**What is being asked**
Check every line below for the word "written" and copy each one that has it.

[Records from a data collection]
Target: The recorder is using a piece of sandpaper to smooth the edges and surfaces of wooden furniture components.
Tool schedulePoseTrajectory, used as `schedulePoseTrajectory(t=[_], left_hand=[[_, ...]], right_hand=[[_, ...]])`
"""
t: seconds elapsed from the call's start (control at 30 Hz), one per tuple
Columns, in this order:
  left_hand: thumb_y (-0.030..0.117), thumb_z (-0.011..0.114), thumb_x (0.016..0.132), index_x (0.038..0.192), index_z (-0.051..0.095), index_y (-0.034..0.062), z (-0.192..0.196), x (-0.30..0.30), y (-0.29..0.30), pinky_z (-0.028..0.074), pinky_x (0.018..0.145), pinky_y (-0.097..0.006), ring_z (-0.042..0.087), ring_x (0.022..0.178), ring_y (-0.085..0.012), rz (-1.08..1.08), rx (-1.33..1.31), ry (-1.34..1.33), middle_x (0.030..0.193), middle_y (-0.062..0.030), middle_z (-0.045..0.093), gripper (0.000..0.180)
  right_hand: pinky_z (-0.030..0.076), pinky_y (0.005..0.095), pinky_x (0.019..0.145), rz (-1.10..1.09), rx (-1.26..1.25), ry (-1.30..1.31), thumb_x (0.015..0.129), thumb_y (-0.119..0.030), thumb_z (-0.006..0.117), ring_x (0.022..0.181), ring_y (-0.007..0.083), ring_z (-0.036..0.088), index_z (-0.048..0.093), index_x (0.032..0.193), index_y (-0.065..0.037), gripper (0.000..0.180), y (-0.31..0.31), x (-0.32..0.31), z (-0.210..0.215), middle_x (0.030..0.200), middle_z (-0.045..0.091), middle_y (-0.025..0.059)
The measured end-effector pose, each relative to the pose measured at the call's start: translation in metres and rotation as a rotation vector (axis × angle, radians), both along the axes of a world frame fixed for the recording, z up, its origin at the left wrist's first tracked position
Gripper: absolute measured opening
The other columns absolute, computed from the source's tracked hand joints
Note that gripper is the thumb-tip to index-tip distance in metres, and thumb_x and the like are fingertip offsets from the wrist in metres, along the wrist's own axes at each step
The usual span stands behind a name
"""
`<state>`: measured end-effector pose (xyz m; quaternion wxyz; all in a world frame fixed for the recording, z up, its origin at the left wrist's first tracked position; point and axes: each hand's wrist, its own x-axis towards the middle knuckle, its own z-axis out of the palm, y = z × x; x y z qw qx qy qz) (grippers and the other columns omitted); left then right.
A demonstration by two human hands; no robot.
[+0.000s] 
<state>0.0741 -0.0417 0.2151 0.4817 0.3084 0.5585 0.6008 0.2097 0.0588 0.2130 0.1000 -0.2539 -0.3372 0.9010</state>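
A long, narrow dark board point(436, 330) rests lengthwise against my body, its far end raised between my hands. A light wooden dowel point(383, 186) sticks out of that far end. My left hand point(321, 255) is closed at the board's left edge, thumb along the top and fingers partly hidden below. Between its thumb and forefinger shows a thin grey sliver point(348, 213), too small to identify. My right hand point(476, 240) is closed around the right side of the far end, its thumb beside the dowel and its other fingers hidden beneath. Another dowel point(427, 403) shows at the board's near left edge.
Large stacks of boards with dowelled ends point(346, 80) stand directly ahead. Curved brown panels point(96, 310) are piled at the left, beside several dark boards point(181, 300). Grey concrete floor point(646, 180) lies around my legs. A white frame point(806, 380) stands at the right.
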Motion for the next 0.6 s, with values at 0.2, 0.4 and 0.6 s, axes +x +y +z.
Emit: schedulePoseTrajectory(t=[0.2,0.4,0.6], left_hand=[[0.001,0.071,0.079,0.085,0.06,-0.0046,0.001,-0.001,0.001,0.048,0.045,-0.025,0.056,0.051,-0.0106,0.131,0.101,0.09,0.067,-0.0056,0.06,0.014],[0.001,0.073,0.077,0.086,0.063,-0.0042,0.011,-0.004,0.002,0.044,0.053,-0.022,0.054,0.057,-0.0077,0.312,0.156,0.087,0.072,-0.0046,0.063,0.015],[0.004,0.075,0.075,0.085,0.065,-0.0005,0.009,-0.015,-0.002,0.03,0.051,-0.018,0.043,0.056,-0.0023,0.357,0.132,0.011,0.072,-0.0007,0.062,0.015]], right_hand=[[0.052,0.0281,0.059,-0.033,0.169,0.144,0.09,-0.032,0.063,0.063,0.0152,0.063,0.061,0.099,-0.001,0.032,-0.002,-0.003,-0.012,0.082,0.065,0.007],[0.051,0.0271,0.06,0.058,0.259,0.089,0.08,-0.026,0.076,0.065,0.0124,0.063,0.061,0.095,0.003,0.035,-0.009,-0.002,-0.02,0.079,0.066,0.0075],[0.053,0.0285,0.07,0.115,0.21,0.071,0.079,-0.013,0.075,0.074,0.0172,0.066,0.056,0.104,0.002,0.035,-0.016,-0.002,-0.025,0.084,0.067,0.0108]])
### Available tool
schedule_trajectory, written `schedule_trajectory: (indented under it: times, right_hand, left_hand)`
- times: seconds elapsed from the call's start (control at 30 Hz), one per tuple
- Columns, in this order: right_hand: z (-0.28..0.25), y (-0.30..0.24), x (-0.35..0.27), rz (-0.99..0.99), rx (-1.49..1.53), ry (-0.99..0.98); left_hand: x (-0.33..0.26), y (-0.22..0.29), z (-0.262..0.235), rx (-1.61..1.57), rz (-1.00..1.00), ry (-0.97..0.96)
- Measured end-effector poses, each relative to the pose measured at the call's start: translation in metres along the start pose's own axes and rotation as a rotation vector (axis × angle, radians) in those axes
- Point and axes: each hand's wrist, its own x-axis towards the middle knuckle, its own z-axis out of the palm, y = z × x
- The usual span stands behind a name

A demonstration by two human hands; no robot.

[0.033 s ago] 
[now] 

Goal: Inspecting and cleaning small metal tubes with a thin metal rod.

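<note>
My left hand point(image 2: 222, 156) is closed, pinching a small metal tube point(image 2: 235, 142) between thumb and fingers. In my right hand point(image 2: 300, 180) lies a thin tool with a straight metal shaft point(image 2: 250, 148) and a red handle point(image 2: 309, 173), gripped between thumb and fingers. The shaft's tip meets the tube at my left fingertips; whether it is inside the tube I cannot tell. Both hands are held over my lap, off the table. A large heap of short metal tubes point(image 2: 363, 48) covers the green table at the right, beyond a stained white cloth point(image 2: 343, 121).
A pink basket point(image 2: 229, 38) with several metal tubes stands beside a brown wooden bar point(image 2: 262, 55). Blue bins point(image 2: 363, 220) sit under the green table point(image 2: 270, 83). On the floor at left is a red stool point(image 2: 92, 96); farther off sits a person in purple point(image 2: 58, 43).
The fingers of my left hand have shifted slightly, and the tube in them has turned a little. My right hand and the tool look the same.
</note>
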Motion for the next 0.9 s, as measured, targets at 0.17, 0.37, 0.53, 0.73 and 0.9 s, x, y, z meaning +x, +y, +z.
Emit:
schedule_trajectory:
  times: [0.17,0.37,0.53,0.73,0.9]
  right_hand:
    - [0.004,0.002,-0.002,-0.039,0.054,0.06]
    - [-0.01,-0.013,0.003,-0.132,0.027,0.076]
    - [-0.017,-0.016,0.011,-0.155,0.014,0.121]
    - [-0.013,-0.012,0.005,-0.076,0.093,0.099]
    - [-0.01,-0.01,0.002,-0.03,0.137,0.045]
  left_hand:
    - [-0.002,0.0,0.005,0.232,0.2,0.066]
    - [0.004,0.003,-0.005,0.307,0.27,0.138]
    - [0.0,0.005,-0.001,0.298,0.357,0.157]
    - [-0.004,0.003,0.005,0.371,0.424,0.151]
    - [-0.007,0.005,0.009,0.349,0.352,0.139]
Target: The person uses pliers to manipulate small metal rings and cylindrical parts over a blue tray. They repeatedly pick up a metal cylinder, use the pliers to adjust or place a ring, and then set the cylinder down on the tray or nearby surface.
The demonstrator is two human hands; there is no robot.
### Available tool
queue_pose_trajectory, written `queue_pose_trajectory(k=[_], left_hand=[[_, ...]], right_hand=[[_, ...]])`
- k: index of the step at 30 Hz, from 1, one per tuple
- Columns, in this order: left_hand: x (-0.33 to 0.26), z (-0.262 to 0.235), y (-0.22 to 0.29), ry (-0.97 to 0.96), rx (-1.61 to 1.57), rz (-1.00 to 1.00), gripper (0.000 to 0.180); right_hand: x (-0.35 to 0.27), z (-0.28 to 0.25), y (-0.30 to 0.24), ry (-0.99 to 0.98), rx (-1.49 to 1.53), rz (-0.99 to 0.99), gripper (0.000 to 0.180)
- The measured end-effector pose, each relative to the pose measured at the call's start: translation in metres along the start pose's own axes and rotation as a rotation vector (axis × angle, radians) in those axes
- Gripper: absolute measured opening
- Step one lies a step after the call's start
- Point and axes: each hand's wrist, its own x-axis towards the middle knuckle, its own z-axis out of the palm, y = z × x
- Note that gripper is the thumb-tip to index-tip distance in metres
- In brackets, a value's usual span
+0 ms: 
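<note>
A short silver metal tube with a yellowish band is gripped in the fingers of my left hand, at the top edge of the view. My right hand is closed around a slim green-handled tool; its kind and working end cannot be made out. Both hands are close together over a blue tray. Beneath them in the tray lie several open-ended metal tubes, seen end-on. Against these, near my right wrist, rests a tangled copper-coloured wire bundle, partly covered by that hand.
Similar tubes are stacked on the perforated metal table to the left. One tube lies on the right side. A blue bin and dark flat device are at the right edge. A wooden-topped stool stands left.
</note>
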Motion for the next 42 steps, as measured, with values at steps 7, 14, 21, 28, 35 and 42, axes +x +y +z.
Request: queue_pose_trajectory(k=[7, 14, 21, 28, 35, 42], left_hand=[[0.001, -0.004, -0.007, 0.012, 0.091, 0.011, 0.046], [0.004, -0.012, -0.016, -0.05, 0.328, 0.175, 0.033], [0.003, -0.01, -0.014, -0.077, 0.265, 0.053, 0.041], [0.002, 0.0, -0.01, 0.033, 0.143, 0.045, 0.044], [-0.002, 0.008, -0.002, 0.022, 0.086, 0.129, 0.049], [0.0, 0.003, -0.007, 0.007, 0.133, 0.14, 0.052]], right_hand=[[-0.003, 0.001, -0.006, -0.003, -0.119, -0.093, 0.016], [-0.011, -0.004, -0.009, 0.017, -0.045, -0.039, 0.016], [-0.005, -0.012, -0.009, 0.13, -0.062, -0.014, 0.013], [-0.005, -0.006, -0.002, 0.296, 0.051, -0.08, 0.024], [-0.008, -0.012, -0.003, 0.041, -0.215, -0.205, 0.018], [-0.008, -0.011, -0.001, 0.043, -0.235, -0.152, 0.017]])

**Response below**
schedule_trajectory, written `schedule_trajectory: (indented under it: times, right_hand, left_hand)`
queue_pose_trajectory, written `queue_pose_trajectory(k=[_], left_hand=[[_, ...]], right_hand=[[_, ...]])`

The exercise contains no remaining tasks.